At cleaning stations — identifiable by the manta hovering motionless in a current-exposed position while small fish work around its gill plates — the correct behaviour is to settle at the surface above the station and watch. Don’t dive down to the manta; the station is the manta’s space and it’s doing something specific there. Float. Breathe slowly. The manta may complete several cleaning cycles before moving on.
Feeding mantas — barrel-rolling at the surface in plankton concentrations, mouth agape — behave differently. They’re not stationary, but they’re predictable: they continue rolling in the same area as long as the food is there. Getting into the water in the periphery of the feeding area and staying still as the manta’s orbit brings it close to you is more effective than swimming toward it directly.
The Sites in Australia
Lady Elliot Island is the most reliable manta ray snorkelling in Australia.
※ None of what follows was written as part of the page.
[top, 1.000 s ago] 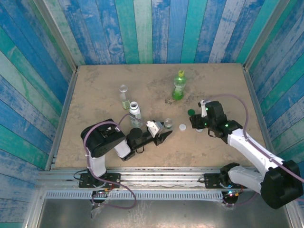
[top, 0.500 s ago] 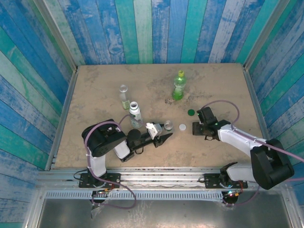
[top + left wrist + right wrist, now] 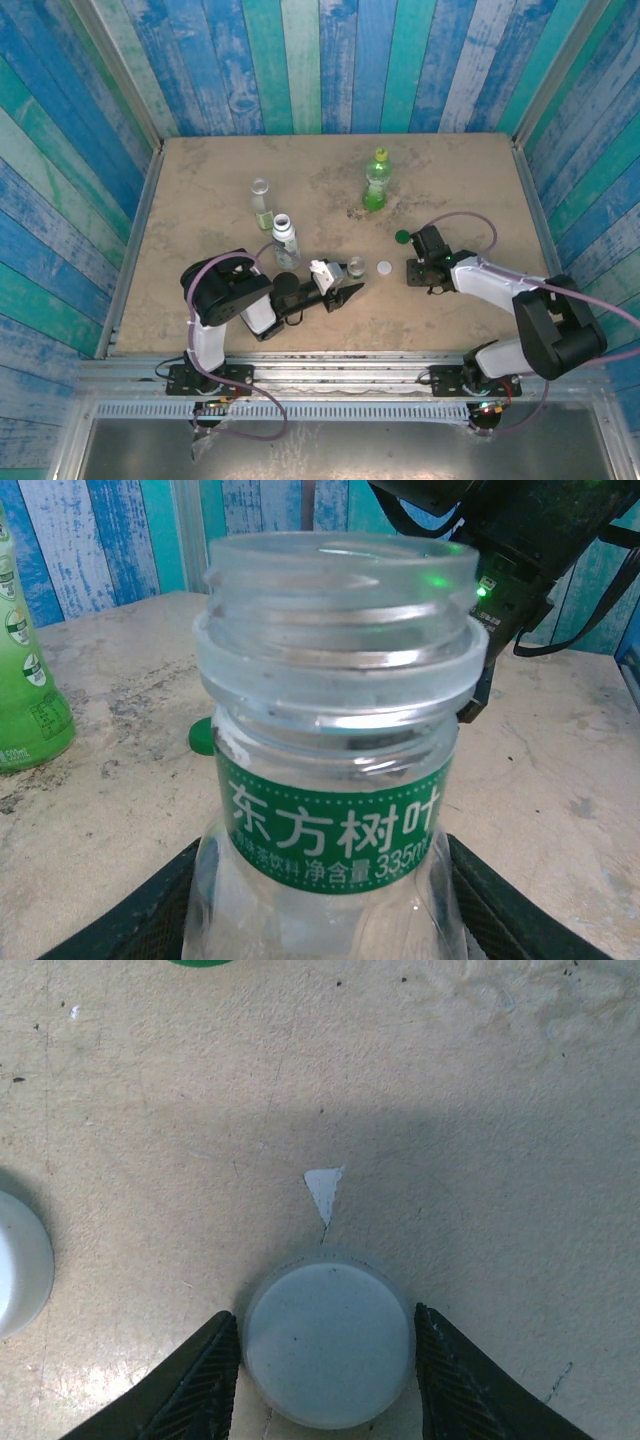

The resident population and the predictable cleaning stations make encounters consistent rather than conditional. The shallow water — cleaning stations at 8 to 12 metres accessible by duck-diving — means snorkellers can get genuinely close.
Ningaloo Reef for whale sharks from March to July. The Exmouth operators have refined the encounter protocol over decades, and the population here is the most studied whale shark aggregation in the world. The encounters are regulated, the guides experienced, and the conditions in the Ningaloo channel — calm and clear — are about as good as the whale shark swim gets anywhere.
The Maldives and Hanifaru Bay specifically — a bay in Baa Atoll that concentrates feeding mantas in extraordinary numbers during the southwest monsoon — are the peak snorkelling-with-mantas experiences available anywhere. On exceptional days, dozens of mantas feed simultaneously in a bay small enough to observe the whole spectacle from the surface without swimming anywhere.
A Word on Etiquette
Neither whale sharks nor manta rays are obliged to be present for your swim. They’re wild animals in their natural habitat, doing whatever they were doing before the boat arrived. The way you behave in the water — whether you contribute to an interaction that the animal experiences as neutral, or one it experiences as stressful enough to leave — affects not just your individual encounter but the experience of everyone who comes after you.
Move slowly. Don’t touch. Don’t chase. Stay calm when the animal comes close — the instinct to reach out is understandable, but it’s an instinct worth overriding. And if the shark dives, let it go. The ocean is not a zoo, and nothing that happens underwater should make the animal wish it hadn’t been there.
That restraint, consistently practised, is what keeps these encounters possible.